Cartes de visite returned in bulk in this final room, titled ‘Transmission’. Two hundred and twenty-seven of them are installed on a grid on wall, while on other walls kitsch postcards and photobooks intimate the coming of mass media. In the middle of the room is a computer installation and online work Compound Lens Project by contemporary artists Patrick Pound and Rowan McNaught. This installation has the herculean task of swinging the whole massive exhibition behind it and orienting it to the twenty-first century where photography is, of course, digital, virtual, exponential, archival, online, and tagged. Their cross platform installation might work very well in another context where viewers have the inclination to pay the necessary attention to its algorithmic searching, selection, and graphic filtering of online photographs, particularly when the conceptual and visual connections between these iterative processes are not immediately evident, but in this context there was not enough visual plenitude on offer to engage with visitors whose eyes and brains were already wearying.

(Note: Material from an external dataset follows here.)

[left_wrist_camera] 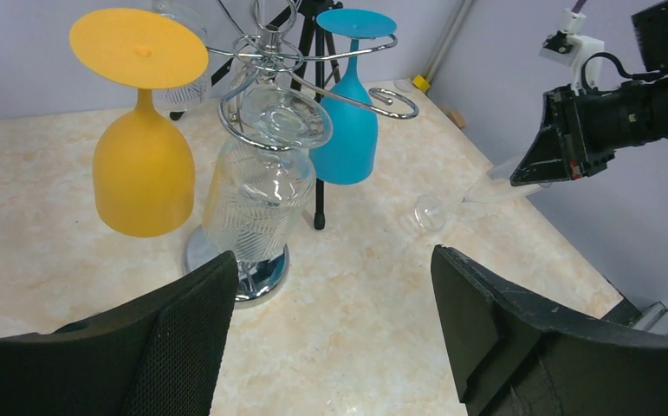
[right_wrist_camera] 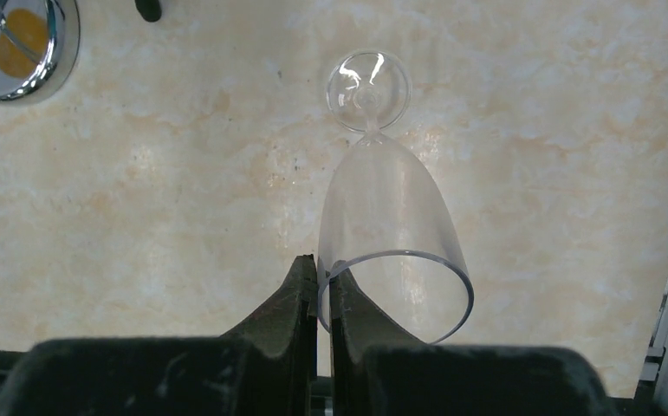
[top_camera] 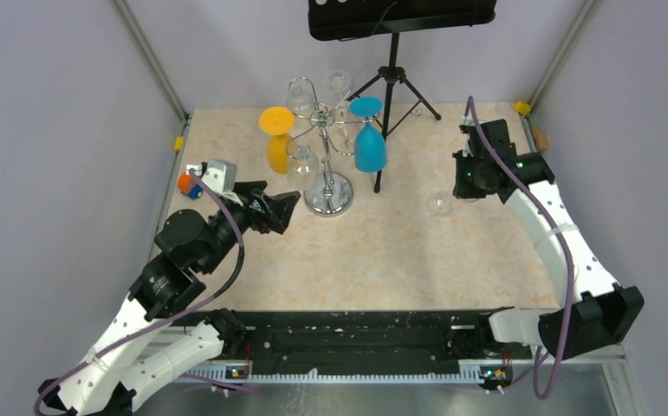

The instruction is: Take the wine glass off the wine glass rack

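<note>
One clear wine glass (right_wrist_camera: 391,217) is off the wine glass rack (top_camera: 326,121) and well apart from it, rim pinched in my right gripper (right_wrist_camera: 324,286); my left gripper (left_wrist_camera: 332,264) gapes wide and empty, so I judge only the set-down remains.

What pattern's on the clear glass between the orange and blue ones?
Etched leafy ribbing on the clear glass; best in left wrist view.

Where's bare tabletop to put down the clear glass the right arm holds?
Free: wide near strip of table between the wine glass rack and the arm bases, and the patch between rack and right gripper, shut on the clear wine glass. Crowded around the rack: orange glass, blue glass, black tripod, left gripper front-left.
</note>
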You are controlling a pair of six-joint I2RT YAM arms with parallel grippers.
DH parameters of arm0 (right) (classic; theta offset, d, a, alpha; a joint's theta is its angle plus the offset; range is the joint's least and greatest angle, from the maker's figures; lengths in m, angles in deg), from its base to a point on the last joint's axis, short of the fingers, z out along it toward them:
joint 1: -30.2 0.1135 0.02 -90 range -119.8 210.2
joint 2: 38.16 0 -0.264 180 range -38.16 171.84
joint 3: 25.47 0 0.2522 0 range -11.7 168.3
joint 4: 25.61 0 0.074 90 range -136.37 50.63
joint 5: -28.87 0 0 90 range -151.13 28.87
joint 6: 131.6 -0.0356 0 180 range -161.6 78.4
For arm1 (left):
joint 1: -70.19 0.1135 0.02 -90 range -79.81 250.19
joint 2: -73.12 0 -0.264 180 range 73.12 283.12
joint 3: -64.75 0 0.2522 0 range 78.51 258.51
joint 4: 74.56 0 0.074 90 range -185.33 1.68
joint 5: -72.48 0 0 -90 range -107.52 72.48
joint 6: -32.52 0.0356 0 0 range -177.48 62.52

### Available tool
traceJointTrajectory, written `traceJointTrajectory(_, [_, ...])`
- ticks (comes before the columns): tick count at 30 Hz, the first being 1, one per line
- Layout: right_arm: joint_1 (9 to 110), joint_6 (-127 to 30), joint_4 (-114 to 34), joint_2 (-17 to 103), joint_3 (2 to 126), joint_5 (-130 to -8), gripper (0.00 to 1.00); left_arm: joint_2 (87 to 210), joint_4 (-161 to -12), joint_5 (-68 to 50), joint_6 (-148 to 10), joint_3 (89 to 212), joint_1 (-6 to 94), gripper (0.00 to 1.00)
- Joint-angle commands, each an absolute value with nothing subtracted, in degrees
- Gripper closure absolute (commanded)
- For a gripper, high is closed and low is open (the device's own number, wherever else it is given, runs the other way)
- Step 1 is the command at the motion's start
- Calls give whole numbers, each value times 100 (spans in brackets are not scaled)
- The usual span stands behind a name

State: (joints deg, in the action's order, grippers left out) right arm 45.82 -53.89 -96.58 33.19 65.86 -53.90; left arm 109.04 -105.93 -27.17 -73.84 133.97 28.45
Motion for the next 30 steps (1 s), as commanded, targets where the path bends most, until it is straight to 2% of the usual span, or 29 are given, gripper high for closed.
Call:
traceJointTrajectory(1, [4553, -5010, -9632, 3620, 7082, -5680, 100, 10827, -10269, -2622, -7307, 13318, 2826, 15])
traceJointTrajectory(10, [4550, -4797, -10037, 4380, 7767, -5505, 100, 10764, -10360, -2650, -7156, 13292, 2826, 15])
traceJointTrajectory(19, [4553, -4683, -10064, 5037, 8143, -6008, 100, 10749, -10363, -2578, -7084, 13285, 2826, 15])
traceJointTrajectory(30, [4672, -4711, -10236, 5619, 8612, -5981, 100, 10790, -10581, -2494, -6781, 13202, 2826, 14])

Annear would be the first to say that this is not a definitive exhibition. Although carried out with intelligence, ambition, passion, an acute eye, and considerable curatorial flair, her vast exhibition nonetheless is but one scratch of the surface. However it proves just how much remains unscratched. There must be more books and exhibitions about photography and Australia in the future.
Disclaimer: The reviewer contributed an essay to the book, and discussed aspects of the exhibition with Judy Annear during her research phase.
 For more on the historiography of Australian photography see: ‘Agency and Authorship in Australian Photo Histories’, Catherine De Lorenzo, in Photography, History, Difference, edited by Tanya Sheehan and ‘Other Histories: Photography and Australia’, Helen Ennis, Journal of Art Historiography 4 (2011).
 At Home in Australia, Peter Conrad, National Gallery of Australia and Thames & Hudson, 2003. An Eye for Photography: The Camera in Australia, Alan Davies, Carlton, Miegunyah Press and State Library of New South Wales, 2004. Intersections: Photography, History and the National Library of Australia, Helen Ennis, National Library of Australia, 2004
 ‘Introduction’, The Photograph and Australia, Judy Annear, Art Gallery of New South Wales, 2015, p13.